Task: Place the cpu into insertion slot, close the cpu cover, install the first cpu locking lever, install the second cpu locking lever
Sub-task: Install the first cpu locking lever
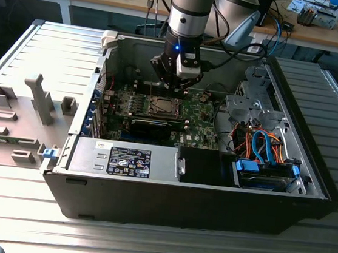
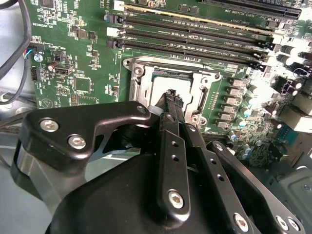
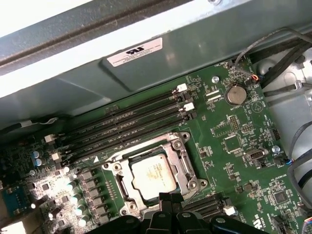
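Observation:
The cpu (image 3: 153, 176) lies flat in the insertion slot (image 3: 113, 168) on the green motherboard, its silvery top showing. The cpu cover (image 3: 184, 158), a thin metal frame, lies down around the chip. My gripper (image 3: 170, 199) hovers at the socket's edge, close above the board. In the second wrist view its black fingers (image 2: 171, 105) meet at the tips, shut with nothing between them, over the cover (image 2: 139, 83) and chip (image 2: 190, 90). In the exterior view the gripper (image 1: 176, 86) hangs inside the open computer case just behind the socket (image 1: 161, 106). How the locking levers stand I cannot tell.
Narrow memory slots (image 3: 122, 129) run beside the socket, a coin battery (image 3: 235, 94) further off. The case wall (image 3: 146, 68) stands close behind. A long black card (image 1: 151, 125), a power supply (image 1: 129, 162) and a cabled drive bay (image 1: 267, 153) fill the case. Grey fixtures (image 1: 38, 96) sit outside.

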Controlling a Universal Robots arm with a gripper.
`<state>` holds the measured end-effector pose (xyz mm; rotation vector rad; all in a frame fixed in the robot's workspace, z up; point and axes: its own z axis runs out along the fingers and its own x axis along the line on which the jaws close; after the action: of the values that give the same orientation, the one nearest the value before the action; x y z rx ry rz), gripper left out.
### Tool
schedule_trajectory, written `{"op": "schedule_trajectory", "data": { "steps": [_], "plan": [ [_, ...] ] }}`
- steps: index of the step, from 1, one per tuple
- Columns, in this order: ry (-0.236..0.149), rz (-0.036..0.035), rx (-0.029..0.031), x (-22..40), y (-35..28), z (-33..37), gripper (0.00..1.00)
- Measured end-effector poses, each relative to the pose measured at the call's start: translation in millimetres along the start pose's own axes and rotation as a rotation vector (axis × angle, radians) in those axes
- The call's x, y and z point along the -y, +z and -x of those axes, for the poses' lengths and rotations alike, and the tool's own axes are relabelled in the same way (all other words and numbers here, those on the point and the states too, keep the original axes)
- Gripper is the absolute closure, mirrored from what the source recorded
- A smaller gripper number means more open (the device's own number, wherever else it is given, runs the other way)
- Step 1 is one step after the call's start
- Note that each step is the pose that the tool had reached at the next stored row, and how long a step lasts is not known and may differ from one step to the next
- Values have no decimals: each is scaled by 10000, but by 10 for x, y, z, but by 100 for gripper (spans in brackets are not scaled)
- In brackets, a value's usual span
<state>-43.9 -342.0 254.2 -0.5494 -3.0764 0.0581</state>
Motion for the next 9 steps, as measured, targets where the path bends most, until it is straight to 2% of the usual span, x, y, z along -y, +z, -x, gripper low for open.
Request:
{"op": "schedule_trajectory", "data": {
  "steps": [9],
  "plan": [
    [-214,-2,9,0,0,0,89]
  ]
}}
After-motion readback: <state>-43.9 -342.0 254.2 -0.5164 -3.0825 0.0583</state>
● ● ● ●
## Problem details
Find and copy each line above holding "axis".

## Exercise response
`<state>` holds the measured end-effector pose (xyz mm; rotation vector rad; all in a frame fixed in the robot's workspace, z up; point and axes: its own z axis runs out along the fingers and its own x axis along the line on which the jaws close; after the action: of the values that give the same orientation, the one nearest the value before the action; x y z rx ry rz), gripper left out.
- Measured end-effector poses, each relative to the pose measured at the call's start: translation in millimetres along the start pose's own axes and rotation as a rotation vector (axis × angle, radians) in those axes

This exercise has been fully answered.